Starling et al. (41) and Moran et al. (42) in their research, observed two healthy and unhealthy patterns, which were similar to those obtained in the current study, but the results of other papers showed three dietary patterns among the subjects (35, 38). The reason to report various dietary patterns is the difference in research objectives, subjects studied, and different dietary habits according to the geographical area, race, culture, place of residence, etc.

Among the dietary patterns observed in the current study, the unhealthy dietary pattern did not specifically correlate with the risk of preeclampsia; however, people with a healthy dietary pattern had an inverse relationship with the risk of preeclampsia and these relationships were independent of other confounding factors including age, gender, education, BMI, familial history of diabetes, and hypertension, and it is more likely that the risk of preeclampsia is reduced with high intake of vegetables among pregnant women and such foods have protective effects. The results of two studies on more than 20,000 Norwegian pregnant women indicated the impact of vegetable, herbal products, and herbal oils consumption on reducing the risk of preeclampsia, which similar to the present study results showed their protective effects as a healthy pattern (24, 43).
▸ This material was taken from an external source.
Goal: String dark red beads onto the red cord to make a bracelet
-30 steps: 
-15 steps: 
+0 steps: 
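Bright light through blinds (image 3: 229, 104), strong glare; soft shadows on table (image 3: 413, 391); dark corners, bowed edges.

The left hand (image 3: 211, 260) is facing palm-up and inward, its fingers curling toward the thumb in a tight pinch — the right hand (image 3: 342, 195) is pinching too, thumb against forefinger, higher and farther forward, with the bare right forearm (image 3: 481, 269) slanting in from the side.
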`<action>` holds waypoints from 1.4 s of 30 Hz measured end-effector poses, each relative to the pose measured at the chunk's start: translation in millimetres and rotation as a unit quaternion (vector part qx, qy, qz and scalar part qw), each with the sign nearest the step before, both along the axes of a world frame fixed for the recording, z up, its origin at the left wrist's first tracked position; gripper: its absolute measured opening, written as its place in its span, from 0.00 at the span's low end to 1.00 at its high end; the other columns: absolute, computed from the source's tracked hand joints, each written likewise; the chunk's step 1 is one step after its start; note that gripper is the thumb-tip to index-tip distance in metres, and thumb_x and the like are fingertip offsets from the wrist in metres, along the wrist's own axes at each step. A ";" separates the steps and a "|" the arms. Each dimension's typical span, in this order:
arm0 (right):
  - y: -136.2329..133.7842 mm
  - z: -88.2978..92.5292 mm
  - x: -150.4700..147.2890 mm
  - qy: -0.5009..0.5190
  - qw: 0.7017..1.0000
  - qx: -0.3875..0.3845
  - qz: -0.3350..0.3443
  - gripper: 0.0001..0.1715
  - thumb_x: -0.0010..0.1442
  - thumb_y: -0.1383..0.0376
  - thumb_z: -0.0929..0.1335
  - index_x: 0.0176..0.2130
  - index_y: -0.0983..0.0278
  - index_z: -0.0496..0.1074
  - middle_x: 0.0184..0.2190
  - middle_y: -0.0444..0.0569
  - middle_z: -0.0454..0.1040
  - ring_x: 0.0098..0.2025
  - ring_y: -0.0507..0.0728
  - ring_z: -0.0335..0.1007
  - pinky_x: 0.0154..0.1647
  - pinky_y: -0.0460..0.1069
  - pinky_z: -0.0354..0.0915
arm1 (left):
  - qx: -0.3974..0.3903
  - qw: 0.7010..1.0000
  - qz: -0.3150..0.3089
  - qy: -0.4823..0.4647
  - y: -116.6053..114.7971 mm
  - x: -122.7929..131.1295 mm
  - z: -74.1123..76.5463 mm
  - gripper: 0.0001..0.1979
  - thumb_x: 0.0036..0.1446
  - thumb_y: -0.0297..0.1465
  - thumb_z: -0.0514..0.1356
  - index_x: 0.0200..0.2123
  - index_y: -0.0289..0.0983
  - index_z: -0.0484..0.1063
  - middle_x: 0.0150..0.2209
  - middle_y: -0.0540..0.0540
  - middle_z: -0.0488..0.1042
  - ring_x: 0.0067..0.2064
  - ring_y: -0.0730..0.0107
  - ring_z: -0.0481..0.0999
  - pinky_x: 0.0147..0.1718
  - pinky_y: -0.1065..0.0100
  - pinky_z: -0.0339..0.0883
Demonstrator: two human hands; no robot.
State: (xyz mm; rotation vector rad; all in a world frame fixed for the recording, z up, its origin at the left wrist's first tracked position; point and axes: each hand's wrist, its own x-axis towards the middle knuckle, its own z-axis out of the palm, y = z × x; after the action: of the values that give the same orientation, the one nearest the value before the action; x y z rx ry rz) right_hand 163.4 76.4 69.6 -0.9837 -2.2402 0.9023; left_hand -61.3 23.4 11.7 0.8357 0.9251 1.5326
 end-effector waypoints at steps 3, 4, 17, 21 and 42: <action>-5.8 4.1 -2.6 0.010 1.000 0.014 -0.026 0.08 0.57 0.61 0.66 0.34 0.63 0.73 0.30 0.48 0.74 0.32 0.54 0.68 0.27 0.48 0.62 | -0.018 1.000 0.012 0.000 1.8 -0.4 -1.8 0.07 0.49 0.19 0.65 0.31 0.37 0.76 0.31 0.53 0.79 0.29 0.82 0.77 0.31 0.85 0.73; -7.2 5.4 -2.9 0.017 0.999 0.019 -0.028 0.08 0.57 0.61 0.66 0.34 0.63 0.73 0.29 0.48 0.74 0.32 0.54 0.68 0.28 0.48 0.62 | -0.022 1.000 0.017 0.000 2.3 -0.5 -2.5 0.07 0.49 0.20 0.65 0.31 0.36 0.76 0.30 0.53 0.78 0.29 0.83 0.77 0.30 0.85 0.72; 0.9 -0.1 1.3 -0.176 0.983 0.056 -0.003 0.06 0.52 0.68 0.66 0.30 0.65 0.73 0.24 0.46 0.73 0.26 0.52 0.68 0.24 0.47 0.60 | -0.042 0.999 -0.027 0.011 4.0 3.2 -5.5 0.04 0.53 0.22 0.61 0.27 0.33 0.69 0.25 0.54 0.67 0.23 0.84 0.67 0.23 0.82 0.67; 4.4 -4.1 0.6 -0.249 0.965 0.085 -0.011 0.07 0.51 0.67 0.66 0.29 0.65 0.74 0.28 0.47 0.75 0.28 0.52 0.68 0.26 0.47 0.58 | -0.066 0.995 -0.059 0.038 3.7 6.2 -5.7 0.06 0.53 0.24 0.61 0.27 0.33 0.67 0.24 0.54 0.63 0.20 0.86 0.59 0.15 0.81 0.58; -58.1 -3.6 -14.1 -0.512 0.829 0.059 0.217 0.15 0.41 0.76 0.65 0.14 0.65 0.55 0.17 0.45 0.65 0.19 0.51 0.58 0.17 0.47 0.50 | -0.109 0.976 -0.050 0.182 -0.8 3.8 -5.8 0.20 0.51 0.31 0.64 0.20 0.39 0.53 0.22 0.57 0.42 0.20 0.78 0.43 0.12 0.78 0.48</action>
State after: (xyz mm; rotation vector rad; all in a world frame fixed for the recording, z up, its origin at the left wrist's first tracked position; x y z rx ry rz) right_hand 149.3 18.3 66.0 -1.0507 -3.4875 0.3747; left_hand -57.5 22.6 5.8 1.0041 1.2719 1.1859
Endeshaw et al. also pointed to the effect of vegetable consumption on reducing the risk of preeclampsia (44).

The results of studies show that high intake of fruits and vegetables during pregnancy, due to the presence of micronutrients such as antioxidants and vitamins such as vitamin B12 and folate that affects the functioning of the central nervous system as well as the adjustment of the mood mechanism, has a protective role against depression and reduces the risk of postpartum depression (45). These foods were classified as a healthy dietary pattern in the present study, which can reduce the risk of preeclampsia as a risk factor for pregnancy.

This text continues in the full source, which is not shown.